Saturday, January 12, 2013
Surgery Booked
The second appointment was with the breast surgeon Dr. Greenup . We went over the surgery and I signed the consult papers for February 27th. So it is all set. They will do the left breast mastectomy and the hysterectomy on that day and should be in surgery for about 4 hours so it will be a long day. I will only be in the hospital overnight. I am happy for that. At least I get to come home and recover here. I will have drains in me for about 7 to 10 days. I will be out of work for about 6 weeks.
The third appointment was with the plastic surgeon Dr. Holienbeck. He said I can have the TRAM Flap surgery. I am happy about that.
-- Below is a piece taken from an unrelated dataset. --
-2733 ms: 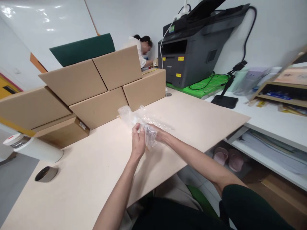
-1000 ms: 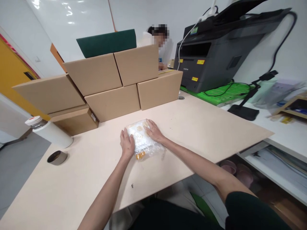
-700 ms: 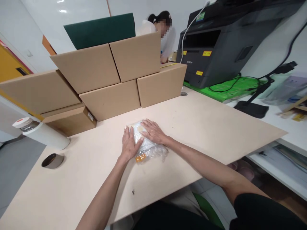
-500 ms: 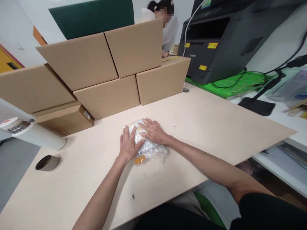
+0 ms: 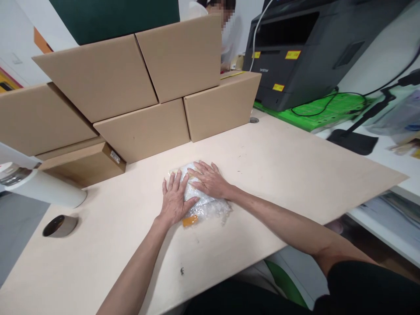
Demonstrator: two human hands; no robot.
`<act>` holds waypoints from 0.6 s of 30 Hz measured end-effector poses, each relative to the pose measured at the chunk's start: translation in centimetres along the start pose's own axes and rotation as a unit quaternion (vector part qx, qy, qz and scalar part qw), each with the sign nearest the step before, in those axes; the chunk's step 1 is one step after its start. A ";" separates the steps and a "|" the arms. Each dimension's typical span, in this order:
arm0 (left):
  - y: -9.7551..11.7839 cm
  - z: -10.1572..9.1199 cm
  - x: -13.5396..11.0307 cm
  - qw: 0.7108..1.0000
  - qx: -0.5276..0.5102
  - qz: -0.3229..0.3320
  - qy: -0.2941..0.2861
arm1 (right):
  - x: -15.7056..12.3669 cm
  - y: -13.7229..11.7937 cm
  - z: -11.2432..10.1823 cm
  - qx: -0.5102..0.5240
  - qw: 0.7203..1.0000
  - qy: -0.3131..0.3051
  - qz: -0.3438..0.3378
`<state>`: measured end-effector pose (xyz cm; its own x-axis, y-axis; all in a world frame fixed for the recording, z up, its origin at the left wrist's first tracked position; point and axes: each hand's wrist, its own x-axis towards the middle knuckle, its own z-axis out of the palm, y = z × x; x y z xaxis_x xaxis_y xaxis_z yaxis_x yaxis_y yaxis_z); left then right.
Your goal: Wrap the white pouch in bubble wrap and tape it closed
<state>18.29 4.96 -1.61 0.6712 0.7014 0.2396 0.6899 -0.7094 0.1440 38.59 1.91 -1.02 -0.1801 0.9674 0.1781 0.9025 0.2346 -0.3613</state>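
Note:
A bubble-wrapped package (image 5: 205, 207) lies on the wooden table (image 5: 262, 175), its clear wrap crumpled on the near and right side. A strip of orange tape (image 5: 190, 220) shows at its near left corner. My left hand (image 5: 175, 197) rests on the left part of the package, fingers spread and thumb stretched across the wrap. On the upper right part lies my right hand (image 5: 211, 180), palm down with its fingers apart. Both hands press flat on the wrap and grip nothing. What is inside the package I cannot make out.
Stacked cardboard boxes (image 5: 141, 131) stand along the back, a dark green box (image 5: 121, 19) on top. A white thermos (image 5: 49, 187) and a cup (image 5: 61, 226) are at the left. A printer (image 5: 285, 61) stands back right; behind the boxes is a person (image 5: 228, 43).
The left hand has shifted slightly left on the package, its fingers a little further spread. The right hand stays on the wrap almost unmoved. The camera view has tilted slightly.

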 end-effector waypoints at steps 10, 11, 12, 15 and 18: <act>0.5 -0.4 0.2 0.999 0.018 -0.028 -0.010 | 0.2 -0.1 -0.1 0.012 1.000 0.012 -0.003; 0.6 -0.5 0.2 0.999 0.021 -0.030 -0.007 | 0.1 -0.1 -0.1 0.011 1.000 0.015 -0.004; 0.6 -0.5 0.2 0.999 0.024 -0.030 -0.004 | 0.1 -0.1 0.0 0.011 1.000 0.019 -0.004; 0.7 -0.5 0.2 0.999 0.032 -0.032 -0.002 | 0.0 -0.2 0.0 0.007 0.999 0.032 0.002; 1.1 -0.6 0.3 0.998 0.041 -0.041 0.011 | 0.0 -0.4 0.1 0.003 0.999 0.036 0.005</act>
<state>19.05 4.34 -0.80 0.6063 0.7546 0.2508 0.7626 -0.6412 0.0857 38.18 1.85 -0.96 -0.1430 0.9601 0.2403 0.9013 0.2267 -0.3691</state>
Yes it will be a longer recovery time about 5 days in the hospital and then about 6 weeks at home. The reconstruction will not be until about 6 months after the end of radiation so I am looking at end of October early November for the reconstruction. That will be about a 6 month time frame from start to finish.
So it looks like this whole breast cancer thing will last about a year and a half time in total. It is going to be a long road to recovery but it will be all worth it in the end.
Two more Chemotherapy treatments and then my preop stuff at Duke. February will be a very busy month for me between appointments and work but I am ready.
Thursday, January 10, 2013
Chemo # 6
Tyler has been having problems in school this week. He asked me a couple of times over the weekend if I was sick and we kind of blew him off but I think it is time to tell him. He has also been asking when my hair will grow back long. I spoke to Richie about it today and we are going to come up with a plan to tell him. Was not looking forward to this day but I knew it had to happen soon. There is only so much you can hide from kids.
I have been learning new things on Twitter and Facebook this week too regarding my cancer and how to make sure I have all my health records when I leave the doctor’s office. Something I never thought of even though I have all my labs from the Cancer Center. I never got my medical records from my first breast surgeon so I am picking up those today. I do keep everything though in a big 3 ring binder. I also need to get back my disks from Duke. So I will ask for that tomorrow.
Sunday, January 6, 2013
Getting Nervous
It will be a busy but productive week.